# good campfire recipes



## Fuzzy D Fellers (Jun 7, 2014)

http://tipnut.com/camping-treats/


----------



## T-N-T (Jun 7, 2014)

It says to use a new plunger for the laundry kit.  Why?


----------



## Fuzzy D Fellers (Jun 7, 2014)

I like the breakfast in the bag idea.


----------



## Fuzzy D Fellers (Jun 7, 2014)

TopherAndTick said:


> It says to use a new plunger for the laundry kit.  Why?



That's for constipation.


----------



## Fuzzy D Fellers (Jun 7, 2014)

I'm joking it's for washing clothes. Neat idea.


----------



## T-N-T (Jun 7, 2014)

There are some good ideas.  Thanks for three link.  I bet many folks will find use in it.  
I just figured a "used" plunger to be as good as a new one.


----------



## bigelow (Jun 13, 2014)

Baked potatoes are always good. Wrap in foil and put close to but not in the fire. You can do corn on the cob this way as well.
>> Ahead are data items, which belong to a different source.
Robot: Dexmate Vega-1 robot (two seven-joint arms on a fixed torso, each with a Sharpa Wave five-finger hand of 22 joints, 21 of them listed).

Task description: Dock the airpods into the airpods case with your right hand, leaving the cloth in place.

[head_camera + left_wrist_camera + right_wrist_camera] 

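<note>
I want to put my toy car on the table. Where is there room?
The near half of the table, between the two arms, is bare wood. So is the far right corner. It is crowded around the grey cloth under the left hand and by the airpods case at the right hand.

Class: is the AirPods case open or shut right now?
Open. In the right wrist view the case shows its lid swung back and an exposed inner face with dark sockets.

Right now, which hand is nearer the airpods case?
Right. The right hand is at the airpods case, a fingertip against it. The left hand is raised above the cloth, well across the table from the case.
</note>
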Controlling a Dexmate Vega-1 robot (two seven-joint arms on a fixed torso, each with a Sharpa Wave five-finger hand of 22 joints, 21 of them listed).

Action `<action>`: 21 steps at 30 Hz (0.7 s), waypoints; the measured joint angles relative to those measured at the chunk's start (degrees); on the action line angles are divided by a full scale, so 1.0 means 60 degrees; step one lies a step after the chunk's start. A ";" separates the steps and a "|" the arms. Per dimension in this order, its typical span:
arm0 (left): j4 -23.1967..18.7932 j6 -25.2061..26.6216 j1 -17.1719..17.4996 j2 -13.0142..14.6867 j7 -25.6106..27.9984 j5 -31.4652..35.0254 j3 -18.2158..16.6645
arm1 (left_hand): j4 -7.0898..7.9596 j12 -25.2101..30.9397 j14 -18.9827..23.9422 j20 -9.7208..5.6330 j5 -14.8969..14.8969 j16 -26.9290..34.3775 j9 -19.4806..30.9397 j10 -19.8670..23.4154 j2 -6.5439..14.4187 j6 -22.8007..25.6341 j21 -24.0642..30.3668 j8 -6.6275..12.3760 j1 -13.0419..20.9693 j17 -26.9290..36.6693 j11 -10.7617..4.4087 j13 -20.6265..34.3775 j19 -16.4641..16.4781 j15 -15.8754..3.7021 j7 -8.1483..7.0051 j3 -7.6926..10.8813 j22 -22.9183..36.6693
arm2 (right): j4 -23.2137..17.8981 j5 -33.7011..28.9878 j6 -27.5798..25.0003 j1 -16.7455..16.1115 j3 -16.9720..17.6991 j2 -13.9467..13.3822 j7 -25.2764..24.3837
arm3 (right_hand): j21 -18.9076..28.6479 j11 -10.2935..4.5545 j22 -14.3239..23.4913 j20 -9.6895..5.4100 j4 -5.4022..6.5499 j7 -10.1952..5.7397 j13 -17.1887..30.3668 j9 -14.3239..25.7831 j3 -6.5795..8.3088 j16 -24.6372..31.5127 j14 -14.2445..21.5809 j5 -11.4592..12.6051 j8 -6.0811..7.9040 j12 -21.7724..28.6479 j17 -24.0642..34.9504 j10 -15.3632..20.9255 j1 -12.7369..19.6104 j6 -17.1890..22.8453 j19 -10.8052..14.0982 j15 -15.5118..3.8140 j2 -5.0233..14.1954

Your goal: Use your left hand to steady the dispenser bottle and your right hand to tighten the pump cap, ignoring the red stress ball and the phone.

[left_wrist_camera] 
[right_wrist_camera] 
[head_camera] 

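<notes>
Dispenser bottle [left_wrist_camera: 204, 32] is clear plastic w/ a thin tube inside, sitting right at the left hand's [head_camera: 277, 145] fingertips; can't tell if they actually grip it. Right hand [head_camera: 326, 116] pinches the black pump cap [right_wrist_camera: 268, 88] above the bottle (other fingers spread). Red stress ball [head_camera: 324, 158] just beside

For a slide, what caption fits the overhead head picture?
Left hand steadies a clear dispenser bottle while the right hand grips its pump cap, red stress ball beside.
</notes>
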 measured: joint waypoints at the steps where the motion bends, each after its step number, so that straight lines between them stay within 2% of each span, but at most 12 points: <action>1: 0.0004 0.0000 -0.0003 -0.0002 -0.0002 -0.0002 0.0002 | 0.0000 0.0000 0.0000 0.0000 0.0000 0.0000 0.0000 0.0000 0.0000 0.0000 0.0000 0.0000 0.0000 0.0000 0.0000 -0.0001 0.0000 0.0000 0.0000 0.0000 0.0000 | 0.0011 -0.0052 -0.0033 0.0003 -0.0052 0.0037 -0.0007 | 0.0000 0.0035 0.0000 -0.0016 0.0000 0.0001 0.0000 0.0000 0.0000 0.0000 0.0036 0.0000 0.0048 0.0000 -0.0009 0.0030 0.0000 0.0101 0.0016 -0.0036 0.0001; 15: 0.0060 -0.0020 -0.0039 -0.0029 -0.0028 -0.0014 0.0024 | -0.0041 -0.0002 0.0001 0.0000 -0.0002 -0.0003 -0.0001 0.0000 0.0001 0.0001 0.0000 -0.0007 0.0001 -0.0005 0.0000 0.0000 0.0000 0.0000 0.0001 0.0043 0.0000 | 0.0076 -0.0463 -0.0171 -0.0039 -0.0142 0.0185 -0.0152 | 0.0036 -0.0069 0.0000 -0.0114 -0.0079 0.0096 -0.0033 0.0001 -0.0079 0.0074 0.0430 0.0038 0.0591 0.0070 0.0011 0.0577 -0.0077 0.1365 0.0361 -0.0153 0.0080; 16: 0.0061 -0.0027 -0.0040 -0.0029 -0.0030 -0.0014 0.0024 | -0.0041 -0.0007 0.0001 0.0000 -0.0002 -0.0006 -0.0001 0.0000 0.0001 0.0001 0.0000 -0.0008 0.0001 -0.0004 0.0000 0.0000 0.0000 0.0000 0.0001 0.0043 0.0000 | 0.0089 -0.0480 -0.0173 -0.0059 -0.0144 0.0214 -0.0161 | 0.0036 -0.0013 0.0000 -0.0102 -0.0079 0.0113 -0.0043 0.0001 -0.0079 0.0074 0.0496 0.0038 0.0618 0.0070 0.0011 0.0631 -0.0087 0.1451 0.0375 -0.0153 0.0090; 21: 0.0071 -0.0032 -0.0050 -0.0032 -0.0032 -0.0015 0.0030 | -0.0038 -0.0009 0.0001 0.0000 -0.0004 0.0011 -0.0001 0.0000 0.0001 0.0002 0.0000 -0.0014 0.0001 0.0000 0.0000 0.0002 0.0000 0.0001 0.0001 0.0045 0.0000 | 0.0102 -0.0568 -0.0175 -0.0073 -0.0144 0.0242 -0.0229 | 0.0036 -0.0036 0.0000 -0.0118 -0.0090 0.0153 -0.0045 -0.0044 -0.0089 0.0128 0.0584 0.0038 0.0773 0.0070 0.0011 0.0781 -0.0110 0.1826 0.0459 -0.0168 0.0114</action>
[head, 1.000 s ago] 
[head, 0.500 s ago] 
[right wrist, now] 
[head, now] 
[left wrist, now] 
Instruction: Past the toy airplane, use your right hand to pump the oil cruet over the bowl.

They just need to be turned once. Times vary.


----------



## mudracing101 (Jun 13, 2014)

Cool stuff, thanks for the link


----------



## JohnnyWalker (Jun 14, 2014)

Good recipe.
Make beef patties seasoned with egg, italian bread crumbs and a little steak sauce.
Salt and pepper to taste.  Peel and slice a potatoe into 1/4" slices.   Wrap patty with potatoe slices in strips of bacon.  Wrap in aluminum foil and place in coals next to fire.  They cook in 35 - 45 minutes.


----------



## Artfuldodger (Jun 16, 2014)

Here is a thread we had on the foil wrapped or Hobo dinners as some call them. We call them Pocket Burgers. On our last camping trip it we cooked them on the campsite's charcoal grill. We placed them on the grate above the charcoal.

http://forum.gon.com/showthread.php?t=716870&highlight=foil


----------



## Corey (Aug 7, 2014)

We do Hobo Dinners all the time, I like to use Deer Burger. 

1. Burger 
2. Onion "chopped" 
3. Bell Pepper  
4. Bacon  
5. Potato " dont cut to thick" 
6. Italian Dressing and Dales " good stuff"


----------